Raupp provides a few more examples of how bugs can be either good or bad, depending on the perspective, pleading that I seriously consider the worth of all living things. “Please remember that all living things have a role to play in helping this world go ‘round,” he says. “Certainly, insects like bees and many flies play super important roles pollinating plants. Every third bite of food we eat depends on pollinators, and insects are the premier pollinators on Earth. Pollination services are valued at hundreds of billions of dollars annually worldwide. Ants are annoying when they enter homes, but many are important predators of insect pests that attack our crops. Spiders can be scary, and some are dangerous, like black widows and recluses, but most are key predators of pests in our landscapes, gardens and farms. We found spiders to be the most impactful predators in residential landscapes in Maryland.”
“The other rascals on your list are also problematic from the human standpoint,” Raupp continues. “Mosquitoes are the most dangerous creatures on the planet, because they vector devastating diseases, like malaria, dengue, yellow fever, West Nile virus and many others. But mosquitoes and their larvae are also important sources of food for fish, dragonflies and vertebrates, like birds. Fleas and bed bugs have their own places in the natural world, but when they’re biting our pets and us, I have no compunction about annihilating them. Same for termites or pantry moths in my home. But outdoors, termites and pantry moths are important recyclers of plant material. So, you see, I have no simple answer to your question, as it’s a complex one.”
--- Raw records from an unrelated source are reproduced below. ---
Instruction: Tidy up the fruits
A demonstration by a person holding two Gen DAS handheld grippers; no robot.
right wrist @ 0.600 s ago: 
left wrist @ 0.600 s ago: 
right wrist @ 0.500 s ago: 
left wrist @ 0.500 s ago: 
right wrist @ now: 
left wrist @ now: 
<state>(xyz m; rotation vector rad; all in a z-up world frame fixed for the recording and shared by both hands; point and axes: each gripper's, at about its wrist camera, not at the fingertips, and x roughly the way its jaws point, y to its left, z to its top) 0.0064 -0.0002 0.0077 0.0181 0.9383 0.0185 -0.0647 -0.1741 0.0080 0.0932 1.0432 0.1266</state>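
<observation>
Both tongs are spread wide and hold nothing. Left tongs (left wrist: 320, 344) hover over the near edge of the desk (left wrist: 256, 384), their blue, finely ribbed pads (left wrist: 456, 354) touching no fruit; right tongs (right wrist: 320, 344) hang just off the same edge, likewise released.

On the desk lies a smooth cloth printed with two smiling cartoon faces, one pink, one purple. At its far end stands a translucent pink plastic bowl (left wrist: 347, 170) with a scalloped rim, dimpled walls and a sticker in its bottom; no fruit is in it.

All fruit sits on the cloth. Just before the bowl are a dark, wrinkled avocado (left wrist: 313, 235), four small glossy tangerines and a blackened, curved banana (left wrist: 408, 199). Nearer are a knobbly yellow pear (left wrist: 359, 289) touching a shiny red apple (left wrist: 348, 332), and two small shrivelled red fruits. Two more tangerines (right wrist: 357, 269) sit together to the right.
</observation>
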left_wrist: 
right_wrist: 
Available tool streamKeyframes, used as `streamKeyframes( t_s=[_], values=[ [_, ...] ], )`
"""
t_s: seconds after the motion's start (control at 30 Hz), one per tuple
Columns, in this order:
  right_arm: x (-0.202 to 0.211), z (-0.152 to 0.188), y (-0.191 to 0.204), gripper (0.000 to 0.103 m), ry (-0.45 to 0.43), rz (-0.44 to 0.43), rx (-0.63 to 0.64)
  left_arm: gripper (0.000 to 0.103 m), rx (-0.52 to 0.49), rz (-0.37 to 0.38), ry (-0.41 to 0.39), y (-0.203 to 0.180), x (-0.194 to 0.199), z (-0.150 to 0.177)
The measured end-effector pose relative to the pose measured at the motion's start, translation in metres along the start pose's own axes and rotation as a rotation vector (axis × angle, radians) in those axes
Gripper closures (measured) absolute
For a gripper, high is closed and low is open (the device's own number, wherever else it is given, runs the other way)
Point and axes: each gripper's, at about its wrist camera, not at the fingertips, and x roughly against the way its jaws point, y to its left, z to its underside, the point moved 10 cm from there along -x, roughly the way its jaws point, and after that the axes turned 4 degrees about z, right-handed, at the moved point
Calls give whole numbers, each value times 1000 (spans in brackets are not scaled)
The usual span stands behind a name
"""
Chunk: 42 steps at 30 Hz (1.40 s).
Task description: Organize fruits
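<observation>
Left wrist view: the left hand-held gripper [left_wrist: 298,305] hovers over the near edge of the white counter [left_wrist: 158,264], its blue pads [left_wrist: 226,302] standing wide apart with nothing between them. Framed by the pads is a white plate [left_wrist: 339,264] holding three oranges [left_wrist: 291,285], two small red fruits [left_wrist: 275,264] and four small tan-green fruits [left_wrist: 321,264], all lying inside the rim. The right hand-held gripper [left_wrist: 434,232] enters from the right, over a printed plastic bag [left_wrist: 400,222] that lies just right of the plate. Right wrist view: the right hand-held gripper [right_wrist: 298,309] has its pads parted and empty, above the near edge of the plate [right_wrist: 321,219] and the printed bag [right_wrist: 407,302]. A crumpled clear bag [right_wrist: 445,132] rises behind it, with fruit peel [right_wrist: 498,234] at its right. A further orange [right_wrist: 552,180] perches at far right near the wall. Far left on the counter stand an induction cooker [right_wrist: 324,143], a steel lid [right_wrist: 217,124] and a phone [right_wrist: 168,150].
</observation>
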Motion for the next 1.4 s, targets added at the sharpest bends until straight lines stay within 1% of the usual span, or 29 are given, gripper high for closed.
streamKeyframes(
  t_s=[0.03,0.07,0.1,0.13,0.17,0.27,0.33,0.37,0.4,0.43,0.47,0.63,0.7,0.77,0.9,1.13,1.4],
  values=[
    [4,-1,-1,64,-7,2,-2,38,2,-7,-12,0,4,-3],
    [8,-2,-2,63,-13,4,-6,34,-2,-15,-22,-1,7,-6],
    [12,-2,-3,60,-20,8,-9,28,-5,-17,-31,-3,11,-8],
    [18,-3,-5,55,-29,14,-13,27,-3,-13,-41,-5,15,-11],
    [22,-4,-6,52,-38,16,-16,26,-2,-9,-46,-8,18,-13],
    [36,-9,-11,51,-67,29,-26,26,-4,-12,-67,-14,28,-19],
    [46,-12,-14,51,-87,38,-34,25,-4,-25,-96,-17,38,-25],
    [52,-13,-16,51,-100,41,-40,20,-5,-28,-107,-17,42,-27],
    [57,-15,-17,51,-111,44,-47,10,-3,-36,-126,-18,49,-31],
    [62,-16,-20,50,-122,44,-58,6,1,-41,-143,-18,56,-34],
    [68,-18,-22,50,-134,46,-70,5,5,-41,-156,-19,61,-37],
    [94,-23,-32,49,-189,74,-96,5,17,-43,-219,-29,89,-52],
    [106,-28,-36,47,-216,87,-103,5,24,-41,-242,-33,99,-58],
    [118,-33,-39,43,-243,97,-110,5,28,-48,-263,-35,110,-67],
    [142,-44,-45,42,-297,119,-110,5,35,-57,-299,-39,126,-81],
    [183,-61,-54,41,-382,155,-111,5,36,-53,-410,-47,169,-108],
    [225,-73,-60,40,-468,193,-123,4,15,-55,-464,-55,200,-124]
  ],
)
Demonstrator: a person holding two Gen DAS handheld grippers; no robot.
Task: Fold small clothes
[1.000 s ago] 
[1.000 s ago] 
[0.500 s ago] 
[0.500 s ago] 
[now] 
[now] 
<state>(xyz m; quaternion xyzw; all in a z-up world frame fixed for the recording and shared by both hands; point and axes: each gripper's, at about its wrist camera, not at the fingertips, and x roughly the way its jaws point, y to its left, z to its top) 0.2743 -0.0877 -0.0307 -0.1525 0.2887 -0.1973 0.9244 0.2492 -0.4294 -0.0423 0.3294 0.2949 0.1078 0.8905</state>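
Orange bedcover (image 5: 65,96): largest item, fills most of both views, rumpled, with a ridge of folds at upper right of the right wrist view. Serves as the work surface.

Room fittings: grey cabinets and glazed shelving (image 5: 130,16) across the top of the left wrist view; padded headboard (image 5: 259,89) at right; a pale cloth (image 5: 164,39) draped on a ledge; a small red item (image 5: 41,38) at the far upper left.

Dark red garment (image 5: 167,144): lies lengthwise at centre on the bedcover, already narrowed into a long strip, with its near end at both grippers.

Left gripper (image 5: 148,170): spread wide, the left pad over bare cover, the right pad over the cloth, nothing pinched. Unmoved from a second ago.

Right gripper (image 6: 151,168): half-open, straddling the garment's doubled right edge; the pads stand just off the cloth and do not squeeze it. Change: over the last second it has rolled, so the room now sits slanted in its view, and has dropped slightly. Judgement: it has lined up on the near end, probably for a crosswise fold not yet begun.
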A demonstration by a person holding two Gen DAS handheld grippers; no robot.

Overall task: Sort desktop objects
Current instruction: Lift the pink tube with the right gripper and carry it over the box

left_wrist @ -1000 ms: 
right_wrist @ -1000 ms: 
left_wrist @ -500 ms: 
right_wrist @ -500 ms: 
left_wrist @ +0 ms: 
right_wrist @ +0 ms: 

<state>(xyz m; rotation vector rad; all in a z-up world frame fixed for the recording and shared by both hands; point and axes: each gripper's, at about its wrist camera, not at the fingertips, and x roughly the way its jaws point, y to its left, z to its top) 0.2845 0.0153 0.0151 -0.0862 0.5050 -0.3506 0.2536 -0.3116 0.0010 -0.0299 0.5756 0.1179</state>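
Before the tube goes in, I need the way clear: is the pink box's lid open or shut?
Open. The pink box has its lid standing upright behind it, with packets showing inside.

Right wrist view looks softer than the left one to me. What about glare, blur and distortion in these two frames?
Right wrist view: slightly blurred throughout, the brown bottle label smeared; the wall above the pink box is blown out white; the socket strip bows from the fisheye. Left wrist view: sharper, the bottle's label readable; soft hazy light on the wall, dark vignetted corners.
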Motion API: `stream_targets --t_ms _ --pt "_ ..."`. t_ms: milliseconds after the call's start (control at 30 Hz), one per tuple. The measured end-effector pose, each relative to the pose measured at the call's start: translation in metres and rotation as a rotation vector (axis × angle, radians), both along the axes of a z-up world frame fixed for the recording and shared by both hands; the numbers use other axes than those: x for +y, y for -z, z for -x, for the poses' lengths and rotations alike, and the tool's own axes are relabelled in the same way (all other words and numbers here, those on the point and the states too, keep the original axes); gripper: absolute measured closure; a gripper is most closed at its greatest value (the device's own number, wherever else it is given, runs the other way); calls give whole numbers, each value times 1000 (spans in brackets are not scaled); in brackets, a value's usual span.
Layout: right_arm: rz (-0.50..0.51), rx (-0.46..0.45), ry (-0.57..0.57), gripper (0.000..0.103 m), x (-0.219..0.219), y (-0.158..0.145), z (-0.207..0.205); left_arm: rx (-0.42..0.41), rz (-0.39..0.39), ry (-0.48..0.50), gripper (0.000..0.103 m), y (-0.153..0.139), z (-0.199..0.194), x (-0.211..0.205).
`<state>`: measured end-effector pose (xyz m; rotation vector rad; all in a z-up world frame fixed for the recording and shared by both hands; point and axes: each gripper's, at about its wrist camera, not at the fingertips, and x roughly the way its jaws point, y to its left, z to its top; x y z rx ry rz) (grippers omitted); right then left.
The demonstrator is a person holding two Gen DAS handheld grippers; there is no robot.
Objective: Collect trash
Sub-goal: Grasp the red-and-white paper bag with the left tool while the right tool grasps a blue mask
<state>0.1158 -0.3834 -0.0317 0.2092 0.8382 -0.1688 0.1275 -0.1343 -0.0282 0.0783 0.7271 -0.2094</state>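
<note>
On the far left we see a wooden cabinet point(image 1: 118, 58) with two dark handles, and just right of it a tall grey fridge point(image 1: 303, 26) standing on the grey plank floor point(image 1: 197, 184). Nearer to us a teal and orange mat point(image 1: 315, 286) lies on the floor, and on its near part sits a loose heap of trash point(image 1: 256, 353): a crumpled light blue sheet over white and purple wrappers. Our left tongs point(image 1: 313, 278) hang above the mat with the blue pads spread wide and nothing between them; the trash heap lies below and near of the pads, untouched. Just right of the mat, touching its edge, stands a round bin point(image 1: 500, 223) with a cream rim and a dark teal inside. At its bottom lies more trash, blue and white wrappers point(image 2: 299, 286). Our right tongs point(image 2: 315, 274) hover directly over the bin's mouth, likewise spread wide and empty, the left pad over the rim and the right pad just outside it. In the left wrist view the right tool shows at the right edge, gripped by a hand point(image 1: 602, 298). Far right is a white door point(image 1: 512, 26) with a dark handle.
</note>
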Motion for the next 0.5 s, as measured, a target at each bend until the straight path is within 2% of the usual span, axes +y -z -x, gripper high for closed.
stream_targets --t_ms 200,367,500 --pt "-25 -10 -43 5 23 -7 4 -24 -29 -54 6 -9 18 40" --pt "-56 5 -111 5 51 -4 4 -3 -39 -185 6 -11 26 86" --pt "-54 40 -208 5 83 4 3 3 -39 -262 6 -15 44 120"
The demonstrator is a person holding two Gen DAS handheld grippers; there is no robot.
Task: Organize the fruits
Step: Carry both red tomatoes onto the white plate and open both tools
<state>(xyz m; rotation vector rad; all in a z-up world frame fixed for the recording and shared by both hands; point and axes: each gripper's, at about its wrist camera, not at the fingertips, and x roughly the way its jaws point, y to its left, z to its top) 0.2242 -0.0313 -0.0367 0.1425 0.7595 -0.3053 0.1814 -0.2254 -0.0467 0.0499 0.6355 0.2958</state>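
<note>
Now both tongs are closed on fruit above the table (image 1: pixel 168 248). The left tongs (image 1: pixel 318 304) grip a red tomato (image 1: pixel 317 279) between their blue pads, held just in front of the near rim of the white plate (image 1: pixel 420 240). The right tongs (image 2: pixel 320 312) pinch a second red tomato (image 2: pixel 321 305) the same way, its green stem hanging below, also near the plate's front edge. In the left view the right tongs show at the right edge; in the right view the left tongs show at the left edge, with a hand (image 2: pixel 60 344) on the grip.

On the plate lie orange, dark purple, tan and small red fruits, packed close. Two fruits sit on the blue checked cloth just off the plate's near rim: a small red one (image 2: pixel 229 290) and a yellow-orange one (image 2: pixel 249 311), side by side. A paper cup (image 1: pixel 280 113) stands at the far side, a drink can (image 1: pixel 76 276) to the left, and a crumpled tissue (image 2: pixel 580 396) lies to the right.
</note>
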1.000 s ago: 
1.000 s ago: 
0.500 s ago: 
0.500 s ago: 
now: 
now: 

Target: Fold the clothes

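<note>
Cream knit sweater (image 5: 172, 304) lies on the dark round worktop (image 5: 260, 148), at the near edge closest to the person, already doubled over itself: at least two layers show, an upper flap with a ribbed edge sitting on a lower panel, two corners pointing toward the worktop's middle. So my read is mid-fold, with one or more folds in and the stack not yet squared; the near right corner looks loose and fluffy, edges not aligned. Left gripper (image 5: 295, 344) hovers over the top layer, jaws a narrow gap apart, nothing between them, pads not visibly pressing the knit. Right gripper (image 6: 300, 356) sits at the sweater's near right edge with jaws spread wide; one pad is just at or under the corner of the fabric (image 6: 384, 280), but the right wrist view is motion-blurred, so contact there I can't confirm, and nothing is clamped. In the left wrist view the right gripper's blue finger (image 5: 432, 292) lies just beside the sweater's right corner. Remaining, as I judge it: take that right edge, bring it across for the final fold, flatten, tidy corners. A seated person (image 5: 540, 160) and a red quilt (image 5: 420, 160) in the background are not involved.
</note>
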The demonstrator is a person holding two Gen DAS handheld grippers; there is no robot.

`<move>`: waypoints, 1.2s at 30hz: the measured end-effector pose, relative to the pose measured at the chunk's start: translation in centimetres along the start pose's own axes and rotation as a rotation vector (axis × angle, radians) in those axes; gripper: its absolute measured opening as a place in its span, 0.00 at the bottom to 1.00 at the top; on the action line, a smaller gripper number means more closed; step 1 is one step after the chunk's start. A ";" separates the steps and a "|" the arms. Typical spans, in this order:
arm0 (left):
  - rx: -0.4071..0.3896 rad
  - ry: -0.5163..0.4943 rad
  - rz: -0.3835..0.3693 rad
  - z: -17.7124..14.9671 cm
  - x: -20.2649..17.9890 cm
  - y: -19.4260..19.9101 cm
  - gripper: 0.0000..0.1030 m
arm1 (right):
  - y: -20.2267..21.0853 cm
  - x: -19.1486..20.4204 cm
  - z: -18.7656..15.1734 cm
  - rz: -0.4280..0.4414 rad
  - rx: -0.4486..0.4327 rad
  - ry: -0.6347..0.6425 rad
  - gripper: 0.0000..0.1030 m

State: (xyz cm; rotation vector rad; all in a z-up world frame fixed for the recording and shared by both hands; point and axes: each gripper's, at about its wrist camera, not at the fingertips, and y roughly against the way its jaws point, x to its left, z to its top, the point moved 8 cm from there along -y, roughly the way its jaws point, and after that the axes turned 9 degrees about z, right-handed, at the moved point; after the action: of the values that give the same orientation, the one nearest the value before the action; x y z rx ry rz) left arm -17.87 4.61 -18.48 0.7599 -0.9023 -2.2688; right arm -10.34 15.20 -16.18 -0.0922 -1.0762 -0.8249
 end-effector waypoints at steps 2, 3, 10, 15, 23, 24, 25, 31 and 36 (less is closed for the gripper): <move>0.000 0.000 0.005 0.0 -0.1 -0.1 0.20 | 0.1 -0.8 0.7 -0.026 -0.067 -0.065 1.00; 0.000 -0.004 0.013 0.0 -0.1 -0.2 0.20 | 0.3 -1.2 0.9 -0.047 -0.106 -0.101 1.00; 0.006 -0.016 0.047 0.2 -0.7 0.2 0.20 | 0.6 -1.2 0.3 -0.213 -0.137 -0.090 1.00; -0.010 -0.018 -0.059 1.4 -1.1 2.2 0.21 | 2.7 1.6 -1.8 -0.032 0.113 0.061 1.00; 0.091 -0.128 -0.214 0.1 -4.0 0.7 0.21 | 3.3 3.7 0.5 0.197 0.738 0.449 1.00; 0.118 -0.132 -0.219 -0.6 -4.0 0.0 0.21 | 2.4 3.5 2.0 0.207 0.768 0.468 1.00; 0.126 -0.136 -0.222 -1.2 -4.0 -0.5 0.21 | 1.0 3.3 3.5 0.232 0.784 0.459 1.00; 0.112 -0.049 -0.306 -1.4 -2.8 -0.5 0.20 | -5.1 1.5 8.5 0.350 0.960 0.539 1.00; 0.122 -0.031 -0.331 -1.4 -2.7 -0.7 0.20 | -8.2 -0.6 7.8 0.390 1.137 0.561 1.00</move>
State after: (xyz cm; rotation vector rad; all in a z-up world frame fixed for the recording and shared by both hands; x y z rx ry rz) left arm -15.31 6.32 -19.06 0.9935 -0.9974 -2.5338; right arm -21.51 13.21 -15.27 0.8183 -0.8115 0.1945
And one that seems to have no real, justifiable right answer. The facts have been laid out, and all signs point to one simple conclusion: All bugs matter, or as Raupp pointed out, “all living things” matter (if you want to be virtuous as fuck, I suppose that extends to germs and bacteria, too, but don’t let that stop you from scrubbing every surface in your home with bleach right now).
I guess I’ll be needing more Tupperware, after all — except for bed bugs. If I see any of those, they die.